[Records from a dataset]
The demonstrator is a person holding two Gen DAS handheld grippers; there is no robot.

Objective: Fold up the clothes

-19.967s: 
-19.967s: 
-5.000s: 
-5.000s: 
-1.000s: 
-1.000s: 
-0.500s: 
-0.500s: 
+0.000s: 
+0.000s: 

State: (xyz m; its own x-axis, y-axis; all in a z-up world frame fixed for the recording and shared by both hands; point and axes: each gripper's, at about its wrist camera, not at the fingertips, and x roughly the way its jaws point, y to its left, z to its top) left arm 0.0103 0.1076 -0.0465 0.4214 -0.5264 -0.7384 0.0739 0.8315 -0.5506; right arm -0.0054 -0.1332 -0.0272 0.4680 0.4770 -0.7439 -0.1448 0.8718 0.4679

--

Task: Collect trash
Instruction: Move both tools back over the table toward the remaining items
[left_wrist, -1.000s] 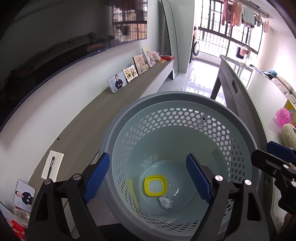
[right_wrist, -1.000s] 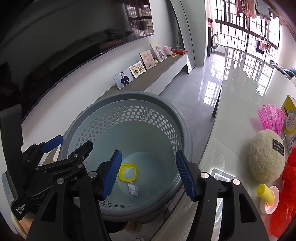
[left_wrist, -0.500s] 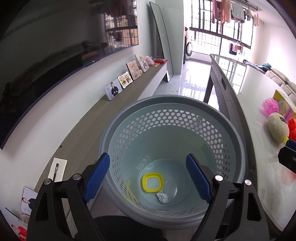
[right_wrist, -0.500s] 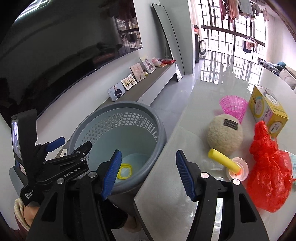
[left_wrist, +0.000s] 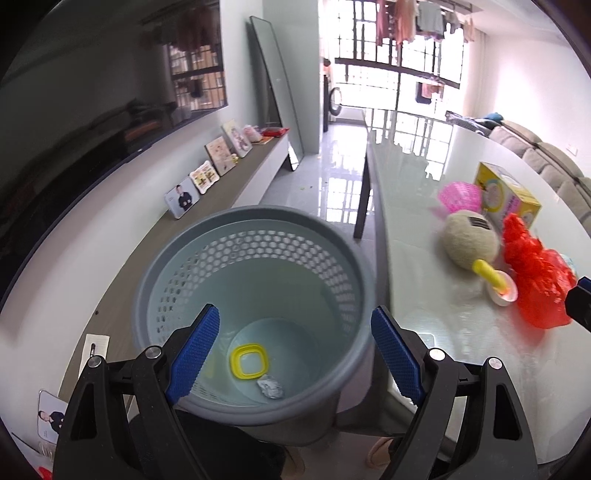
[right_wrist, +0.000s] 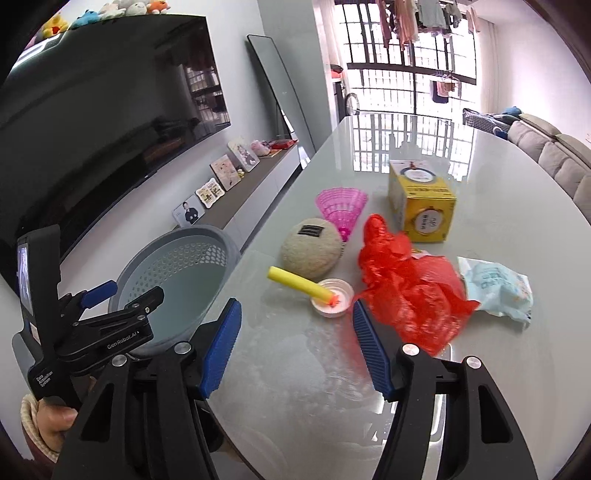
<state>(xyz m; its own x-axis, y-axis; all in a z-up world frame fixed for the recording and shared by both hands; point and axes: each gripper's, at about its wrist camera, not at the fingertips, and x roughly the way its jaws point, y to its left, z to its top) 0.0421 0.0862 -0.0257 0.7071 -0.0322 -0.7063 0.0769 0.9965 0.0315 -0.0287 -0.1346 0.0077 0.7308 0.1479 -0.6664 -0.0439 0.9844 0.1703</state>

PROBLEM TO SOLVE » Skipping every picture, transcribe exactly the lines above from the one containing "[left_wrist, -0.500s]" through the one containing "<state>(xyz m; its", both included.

ANSWER TO THIS EXERCISE »
[left_wrist, -0.500s] 
[right_wrist, -0.500s] 
[left_wrist, +0.000s] 
[right_wrist, +0.000s] 
<state>(xyz m; its own x-axis, y-axis; all in a z-up world frame fixed for the recording and shared by both hands; point and axes: each gripper's, at about its wrist camera, not at the fingertips, and x roughly the way its jaws point, y to its left, z to its top) 0.0421 0.0862 -0.0257 0.7071 -0.0322 -0.7063 0.0769 0.9965 0.0315 -0.0287 -0.1346 0.0077 0.7308 0.1479 -0.6664 -0.0439 0.9844 0.1703</state>

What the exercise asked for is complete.